Note that this initial step can be done very rapidly -- in a few days.

Fix Frameshifts, Annotate Insertion Sequences, and Process Pseudo-genes

RAST often fails to identify the functional role of a particular gene due to frameshifts.  This is very common in low-quality sequence or sequence produced by 454 technology.  It is not particularly serious, but we do recommend that you post-process the gene calls to clean up the frameshifts.   Biologists are justifiably reluctant to change sequence data without resequencing; hence, we recommend that the actual DNA sequence remain unchanged, that the correction be embodied in the proposed translation of the feature, and that the discrepancy between the actual DNA sequence and the translation be recorded with the feature. We note that you can automatically correct obvious frameshifts using tools within the SEED environment, and we anticipate that these will become increasingly important as larger volumes of low-quality sequence data becomes available.
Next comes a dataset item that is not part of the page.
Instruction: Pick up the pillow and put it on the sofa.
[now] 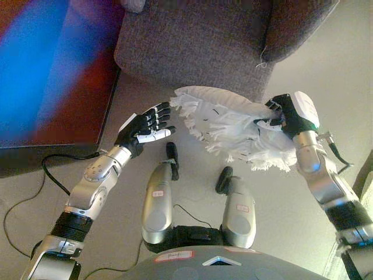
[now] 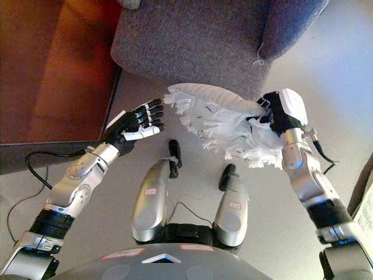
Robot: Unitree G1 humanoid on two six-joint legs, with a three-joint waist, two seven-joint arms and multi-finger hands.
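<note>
A white fringed pillow (image 1: 233, 125) hangs in the air just in front of the grey sofa (image 1: 198, 41). My right hand (image 1: 285, 116) is shut on the pillow's right end and holds it up. My left hand (image 1: 145, 125) is open, fingers spread, a little to the left of the pillow's left fringe and not touching it. Both hands also show in the right eye view, the right hand (image 2: 277, 114) on the pillow (image 2: 224, 122) and the left hand (image 2: 137, 125) apart from it.
A dark wooden table top (image 2: 52, 76) stands to the left of the sofa, its edge close to my left hand. The floor (image 1: 303, 227) below is pale beige.
</note>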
The issue of detecting insertion sequences, mobile elements, prophages and so forth is important for a number of reasons.  Determining the set of impacted genes (often pseudo-genes) is extremely time-consuming.  We would guess that tools to support this type of analysis will appear soon, but for now you will need to determine how much effort you are willing to expend on the task.   So, this part of the effort can take from a few days (to automatically detect and correct frameshifts) to man-years (to characterize insertion sequences, pseudo-genes, and prophages).

Look at Identified Functions that are Not in Subsystems

As you scan through the genes not yet placed in subsystems that were identified by RAST, some correspond to FIGfams, and some do not.  Some are closely similar to well-annotated proteins (e.g., to Swiss Prot entries), and some are not.
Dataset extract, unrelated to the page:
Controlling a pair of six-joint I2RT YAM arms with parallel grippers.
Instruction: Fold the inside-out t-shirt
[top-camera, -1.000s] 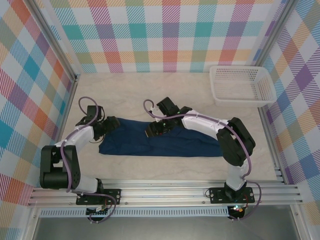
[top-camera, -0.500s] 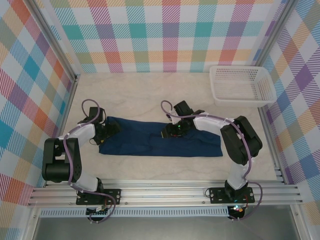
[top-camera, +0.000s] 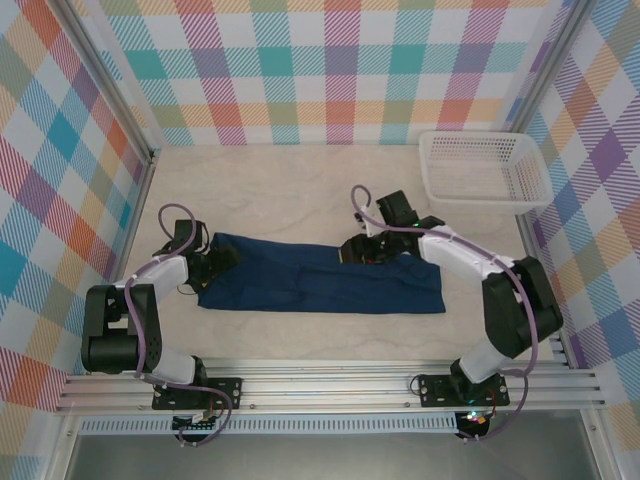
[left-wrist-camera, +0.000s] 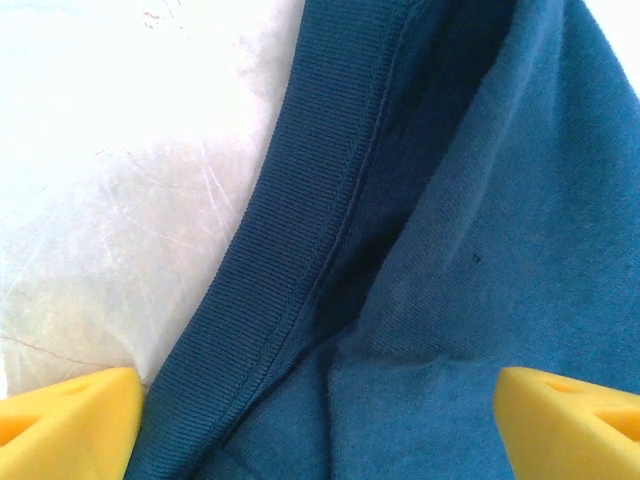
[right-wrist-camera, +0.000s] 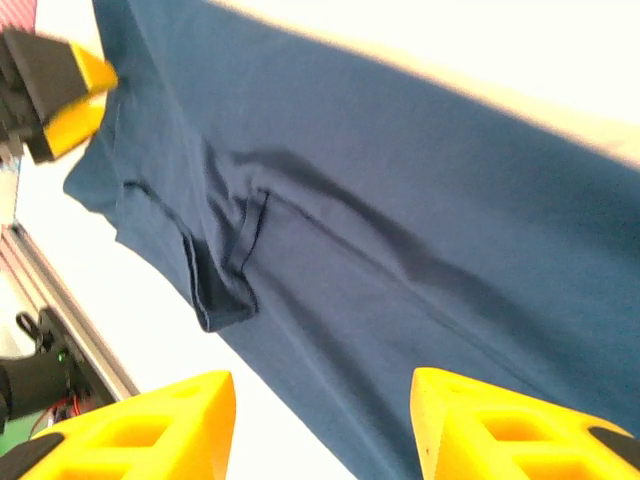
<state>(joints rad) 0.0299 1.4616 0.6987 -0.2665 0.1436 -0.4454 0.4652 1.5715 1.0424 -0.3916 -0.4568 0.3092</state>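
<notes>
The dark navy t-shirt (top-camera: 320, 285) lies flat as a long folded strip across the middle of the table. No print or yellow patch shows. My left gripper (top-camera: 215, 262) sits at the strip's left end, open. In the left wrist view its yellow fingertips (left-wrist-camera: 70, 420) stand wide apart over the cloth (left-wrist-camera: 480, 250) and a ribbed band (left-wrist-camera: 270, 260). My right gripper (top-camera: 355, 250) hovers by the far edge, right of centre, open. The right wrist view shows its fingers (right-wrist-camera: 140, 425) spread above the t-shirt (right-wrist-camera: 400, 220) and a folded sleeve (right-wrist-camera: 225, 270).
A white mesh basket (top-camera: 485, 170) stands at the back right. Plaid walls close in the table on three sides. An aluminium rail (top-camera: 330, 385) runs along the near edge. Bare light tabletop (top-camera: 300, 190) lies behind the shirt.
My right gripper has travelled rightward along the shirt's far edge, from the middle to right of centre. The left gripper has shifted only slightly at the left end.
</notes>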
We recommend that you scan through these focusing on those that correspond to functional roles that should be encoded into subsystems.    It is particularly important to examine those for which "functional coupling" information exists (RAST will give you this information).  When strong functional coupling data exists, and when the functional role can be identified with reasonable certainty, you have a particularly good candidate for a new subsystem.  If you can connect any of the genes in the cluster (in, say, genomes that are "close" and have been actively studied) to literature, you need to get the relevant papers before deciding how to proceed.  We suggest making a rapid pass through the set of genes that have not been assigned to subsystems, prioritizing these genes for possible use in starting new subsystems.

We urge you to develop new subsystems when possible and to publish these subsystems (which makes them accessible to users working on other versions of the SEED).

Summary

So, our approximate approach to annotating a new genome would be:

  1. Run the genome through RAST.
  2. Do a detailed metabolic comparison (within RAST) between your new genome and one or more of its closest relatives.  Follow this by a general comparison of what genes distinguish it from its closest relatives.
  3. Correct obvious frameshifts.
  4. Decide whether or not you are willing to spend the effort needed to identify IS elements, prophages and other mobile elements.  Similarly, decide whether or not you wish to expend the effort to carfully identify pseudo-genes.
  5. If you have substantially changed the gene calls, rerun your genome through RAST again (keeping the gene calls that you have now established).
  6. Go through the genes that have not yet been placed into subsystems, determine whether or not it makes sense to construct a limited set of new subsystems (especially if they capture aspects of the genome which may have motivated the sequencing effort in the first place).
This can be done either very rapidly or more time can be taken.  It all depends on  the anticipated role of the genome.   In many cases, these tasks can be performed in a few weeks, and we believe that the overall time will continue to drop as the quality of the RAST analysis (due to an expanded library of subsystems) improves.